Todas as manhãs, ela caminha até o leito seco de um
rio. Some por um buraco estreito e reaparece com uma
lata de água barrenta, para
matar a sede e cozinhar.
Vive na zona rural de Brejo
Santo, a 530 km de Fortaleza.
Há duas semanas, recebeu
uma "moça da cidade", que
foi "ensinar a votar".
Analfabeta, não decorou
os números dos candidatos,
mas colou na porta um cartaz
com a foto do presidente Lula
ao lado de Dilma Rousseff e
de quatro políticos cearenses
que disse não conhecer.
"Botei só por causa do Lula", contou. "Vou votar na
candidata dele, essa mulher
aqui. É a Dilma, né?"
Aparecida vive na rota da
transposição do rio São Francisco. É a maior obra da gestão petista no Nordeste: promete levar água a 12 milhões
de sertanejos em quatro Estados (Pernambuco, Ceará, Paraíba e Rio Grande do Norte),
ao custo de R$ 4,6 bilhões.
ESPERANÇA
O projeto só deve funcionar a pleno vapor em 2013,
mas criou uma onda de otimismo nas áreas mais castigadas pela seca e se transformou num poderoso cabo
eleitoral de Dilma na região.
"Nossa esperança primeiramente é Deus. Depois é essa obra do Lula", disse a paraibana Francisca de Fátima
Ramos, 47.
Ela mora num povoado rural de São José de Piranhas, a
490 km de João Pessoa. A
paisagem é marcada por casas simples, chão rachado e
nuvens de poeira. "Aqui não
adianta furar poço porque
não sai nada", contou.
Nos meses sem chuva, a
comunidade é abastecida
por um carro-pipa, que está
quebrado. A prefeitura não
providenciou o conserto, e os
moradores estão sobrevivendo graças a jegues, que carregam dois barris por vez.

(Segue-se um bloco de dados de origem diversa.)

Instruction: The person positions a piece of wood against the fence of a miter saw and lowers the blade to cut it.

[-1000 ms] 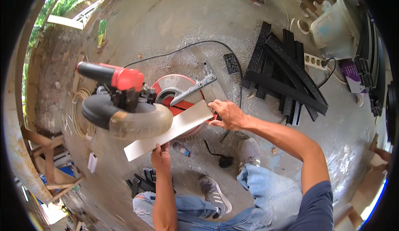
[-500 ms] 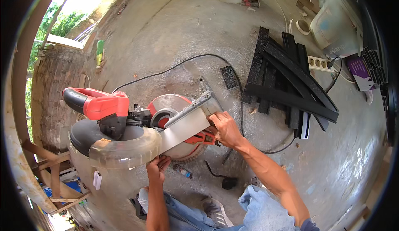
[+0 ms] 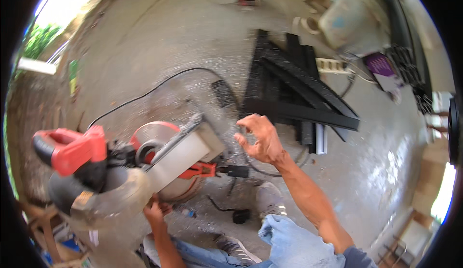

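A red and black mitre saw lies on the concrete floor at the left, its round blade partly showing. Along its grey metal fence rests a flat light-grey profile. My left hand is closed at the profile's near end, beside the saw's clouded clear guard; blur partly hides its grip. To the right of the saw, my right hand hangs above the floor with thumb and fingers curved apart, holding nothing. The red handle with a black end juts out below the profile.
Black profiles lie in a crossed pile at right, by a white power strip. A black cable loops across the floor. A black plug lies near my shoes. A whitish bucket stands far right.
My right hand has let go of the profile's far end and moved off to the right, its fingers opening. My left hand stays at the near end. The whole view has shifted.
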`<control>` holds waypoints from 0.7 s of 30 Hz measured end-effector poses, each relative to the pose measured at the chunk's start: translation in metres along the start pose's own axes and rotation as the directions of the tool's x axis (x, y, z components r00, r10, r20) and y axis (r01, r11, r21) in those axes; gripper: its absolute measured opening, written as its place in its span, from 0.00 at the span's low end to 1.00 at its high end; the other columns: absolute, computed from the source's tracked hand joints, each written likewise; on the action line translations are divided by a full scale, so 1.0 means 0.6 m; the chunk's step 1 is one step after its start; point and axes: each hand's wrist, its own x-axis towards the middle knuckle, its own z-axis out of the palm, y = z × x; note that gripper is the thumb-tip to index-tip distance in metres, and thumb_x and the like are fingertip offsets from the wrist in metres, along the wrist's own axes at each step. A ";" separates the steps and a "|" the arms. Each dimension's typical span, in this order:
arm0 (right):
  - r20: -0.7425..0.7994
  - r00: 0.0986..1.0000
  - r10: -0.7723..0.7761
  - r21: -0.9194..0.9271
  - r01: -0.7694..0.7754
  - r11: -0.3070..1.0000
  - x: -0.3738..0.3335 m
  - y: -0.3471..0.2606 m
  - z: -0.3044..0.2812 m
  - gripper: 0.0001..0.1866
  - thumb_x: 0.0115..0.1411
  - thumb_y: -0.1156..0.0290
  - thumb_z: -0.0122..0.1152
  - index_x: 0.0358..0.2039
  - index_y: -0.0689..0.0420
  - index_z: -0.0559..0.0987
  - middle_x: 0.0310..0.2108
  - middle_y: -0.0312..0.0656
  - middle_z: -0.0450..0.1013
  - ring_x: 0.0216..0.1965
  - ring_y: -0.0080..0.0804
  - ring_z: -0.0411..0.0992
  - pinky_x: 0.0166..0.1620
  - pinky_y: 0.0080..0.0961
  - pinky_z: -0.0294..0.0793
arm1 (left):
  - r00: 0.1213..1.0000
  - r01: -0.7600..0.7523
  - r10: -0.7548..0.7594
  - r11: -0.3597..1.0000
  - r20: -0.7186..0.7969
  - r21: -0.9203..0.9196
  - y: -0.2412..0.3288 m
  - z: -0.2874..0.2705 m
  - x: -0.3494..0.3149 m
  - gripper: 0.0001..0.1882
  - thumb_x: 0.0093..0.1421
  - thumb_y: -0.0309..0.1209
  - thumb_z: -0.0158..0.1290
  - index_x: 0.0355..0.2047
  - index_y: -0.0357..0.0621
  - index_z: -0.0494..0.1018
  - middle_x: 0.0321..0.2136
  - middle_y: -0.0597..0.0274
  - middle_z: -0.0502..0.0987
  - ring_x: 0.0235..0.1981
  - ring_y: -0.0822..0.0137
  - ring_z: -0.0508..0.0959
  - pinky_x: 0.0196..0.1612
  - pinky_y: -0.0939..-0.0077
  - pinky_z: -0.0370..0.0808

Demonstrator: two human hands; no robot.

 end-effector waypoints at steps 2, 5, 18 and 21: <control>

Como a maioria dos conterrâneos ouvidos pela Folha na semana passada,
Francisca definiu o voto sem
saber muito sobre a candidata à Presidência.

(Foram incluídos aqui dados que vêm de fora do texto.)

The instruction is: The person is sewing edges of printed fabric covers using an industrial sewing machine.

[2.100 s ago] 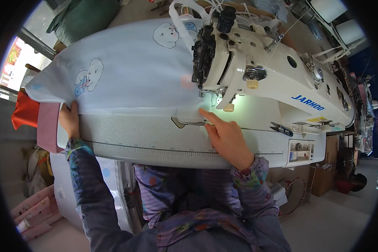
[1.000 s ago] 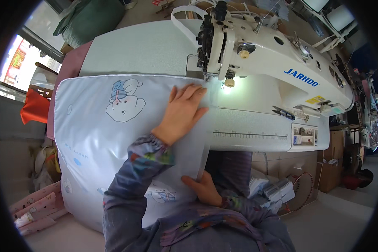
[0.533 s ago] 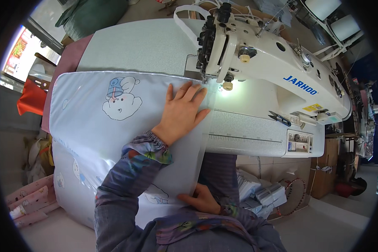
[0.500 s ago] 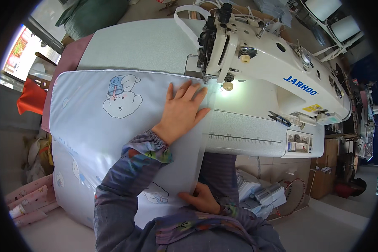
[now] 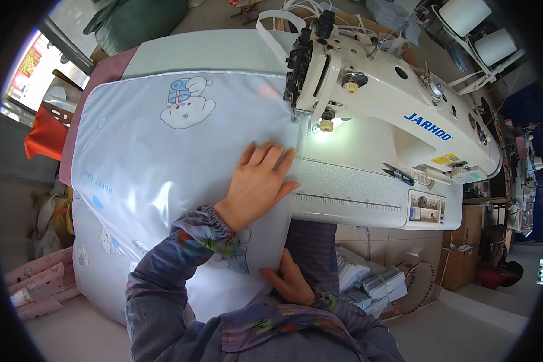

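A pale blue-white satiny fabric (image 5: 145, 157) with cartoon animal prints covers the left of the sewing table. Its right edge runs under the presser foot (image 5: 301, 114) of a white sewing machine (image 5: 386, 84). My left hand (image 5: 256, 184) lies flat on the fabric near that edge, a little on my side of the needle, fingers spread. Closer to my body, my right hand (image 5: 292, 280) is closed on the same edge, its thumb on top; some of its fingers are hidden. The fabric's near part drapes down toward my lap.
Black thread snips (image 5: 398, 175) and a small parts tray (image 5: 427, 207) sit on the table's right side. White thread cones (image 5: 464, 17) stand at the far right. Bundled packs (image 5: 374, 280) and a racket (image 5: 417, 286) are on the floor. Rolled pink fabric (image 5: 39, 283) lies at left.
The fabric has slid away from me beneath the presser foot. My left hand has come lower and stays spread on it. My right hand still holds the edge, slightly shifted.
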Available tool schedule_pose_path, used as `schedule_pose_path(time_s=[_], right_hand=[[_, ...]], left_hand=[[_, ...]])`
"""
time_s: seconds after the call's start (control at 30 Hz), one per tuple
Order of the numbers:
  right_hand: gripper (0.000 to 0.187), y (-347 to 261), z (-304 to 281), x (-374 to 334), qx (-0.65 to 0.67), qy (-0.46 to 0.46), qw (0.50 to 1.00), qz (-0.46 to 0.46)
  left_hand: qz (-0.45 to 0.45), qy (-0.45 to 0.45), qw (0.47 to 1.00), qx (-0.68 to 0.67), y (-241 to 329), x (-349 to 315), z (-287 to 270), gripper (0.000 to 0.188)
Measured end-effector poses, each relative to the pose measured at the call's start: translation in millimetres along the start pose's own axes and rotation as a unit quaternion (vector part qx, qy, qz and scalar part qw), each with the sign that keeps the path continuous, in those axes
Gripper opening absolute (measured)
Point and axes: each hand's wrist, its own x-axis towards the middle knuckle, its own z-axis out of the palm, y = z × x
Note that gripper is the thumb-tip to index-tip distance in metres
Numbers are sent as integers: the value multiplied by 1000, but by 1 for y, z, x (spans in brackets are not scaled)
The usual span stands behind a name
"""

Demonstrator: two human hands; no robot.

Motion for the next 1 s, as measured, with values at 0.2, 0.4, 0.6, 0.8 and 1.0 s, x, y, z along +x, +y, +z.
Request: schedule_pose_path(time_s=[0.2, 0.4, 0.6, 0.8, 1.0], right_hand=[[54, -1, -2, 1, -1, 5, 999, 31], [51, -10, -10, 11, 38, 2, 997, 68], [53, -18, -14, 40, 32, 36, 999, -11], [46, -15, -15, 38, 53, 85, 994, -52], [53, -7, -11, 16, 63, 29, 997, -19]], left_hand=[[6, 1, 1000, -8, 2, 2, -2, 58], [4, 6, 1000, -11, 0, 7, -2, 58], [6, 8, 1000, -7, -8, 12, 1, 55], [33, -9, 990, -136, 4, -71, -15, 36], [71, -150, 968, -190, 63, -204, -59, 51]])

"Aqui todo mundo é Dilma. A gente não tem conhecimento de ela ter feito alguma coisa, mas o Lula fez
muito", justificou.
Faxineira num posto de
saúde da cidade, ela repetiu
outra ideia comum na região: o medo de que a transposição fique no papel em
caso de derrota da petista:
"Se o José Serra ganhar ele
vai parar tudo, não vai?"
A esperança em ver as
águas do São Francisco no
semiárido é tão grande que
muitos sertanejos esquecem
outras vitrines do governo,
como o Bolsa Família, ao justificar o voto em Dilma.
"O dinheiro da Bolsa é
bom, mas a água é melhor.
Sem água a gente não faz nada", disse Maria Raimunda
da Silva, 56, de Brejo Santo.
A aposentada recebe R$
134 do programa, mas pertence a uma espécie de elite
local: ao contrário da vizinha
Aparecida, tem seu próprio
jegue e não precisa carregar
as latas d'água na cabeça.
"Ele é que nem um carro.
Trabalha o dia todinho e não
se enfada", contou. "O jumento é melhor que o burro.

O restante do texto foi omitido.